Selasa, 29 Januari 2008

IBU, KEMBALI LAH, JANGAN TIGGALKAN ANAKMU

Sungguh sangat terhormat menjadi seorang Ibu, sampai-sampai menjadi seorang Ibu diperingati dalam satu hari tertentu, ya .. 22 Desember , pada hari inilah mungkin sebagian Ibu mendapat apresiasi baik berupa kado, ucapan selamat dan lain sebagainya baik dari anak, suami, keponakan atau orang lain sekalipun.

Apakah semua Ibu berhak mendapatkan apresiasi yang demikian ? di tengah semakin maraknya pemberitaan tentang anak yang tidak berdosa dibuang, dijual bahkan dibunuh sebelum mereka sempat melihat dunia. Pelakunya kebanyakan adalah sang Ibu, latar belakangnya bisa karena malu, kesulitan ekonomi, bahkan hanya karena tidak ingin mengganggu karirnya.

Apakah semua Ibu berhak mendapatkan apresiasi yang demikian? Ketika si Ibu lebih mengutamakan karirnya ketimbang mengikuti pertumbuhan anak-anaknya, si anak hanya bertemu pas hari libur. Setiap hari anak-anak hanya mendapatkan kasih sayang dari si Mbok, gurunya di sekolah atau teman-temannya.

Namun, kalo kita mengingat masa lalu, siapa dibalik seorang Imam Syafi’i, yang menjadi guru pertama kali beliau, tidak lain adalah Ibundanya. Yang telah mendidiknya hingga menjadi seorang Imam besar yang sampai sekarang buku-buku hasil karya beliau terus menjadi rujukan umat Islam.

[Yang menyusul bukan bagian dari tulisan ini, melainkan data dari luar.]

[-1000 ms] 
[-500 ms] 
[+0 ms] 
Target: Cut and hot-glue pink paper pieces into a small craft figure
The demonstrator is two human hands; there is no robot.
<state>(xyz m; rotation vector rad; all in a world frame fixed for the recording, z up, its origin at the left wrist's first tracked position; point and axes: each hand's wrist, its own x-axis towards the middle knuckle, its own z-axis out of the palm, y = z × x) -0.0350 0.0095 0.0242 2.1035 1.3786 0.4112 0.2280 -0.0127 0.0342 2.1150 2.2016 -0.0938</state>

Sudah saatnya Ibu-ibu jaman sekarang menjadi Ibu yang akan mencetak Imam Syafi’i- Imam Syafi’i berikutnya, hal tersebut tidak akan terwujud bila sang Ibu lebih mementingkan karirnya, ketimbang harus mengasuh anak-anaknya.

Kungkungan Kapitalisme membuat Ibu sekuat tenaga mengejar harta yang sebanyak-banyaknya sehingga melupakan sang Ibu bahwa yang dibutuhkan anak bukan hanya harta tapi kasih sayang dan pendidikan agama.Liberalisme sebagai wujudnya dengan kebebasan yang tanpa batas menjadikan emansipasi wanita kebablasan bahkan berusaha untuk menjadi pesaing laki-laki, anak-anak yang dibuang semakin banyak karena sang Ibu bebas mau mengandung atau tidak,. Sementara Sekularisme semakin menjauhkan Ibu dari pemecahan masalah diri dan keluarganya berdasarkan Islam dan Demokrasi menjadi sarana untuk melegalkan kapitalisme, iberalisme dan sekularisme tersebut.

Bila hal di atas terus terjadi, bukan tidak mungkin generasi selanjutnya adalah generasi yang buruk, dan bahkan terjadi lost generation. Sudah saat nya kita kembalikan peran Ibu sesungguhnya yaitu pencetak generasi unggul yang semua itu bisa diwujudkan dengan memaksimalkan peran sebagai Ibu. Profesi sebagai Ibu Rumah Tangga bukanlah profesi yang hina, justeru itu profesi yang mulia. Bukan hanya di dunia tapi juga di akhirat kelak.Wallahu’alam bishowaf.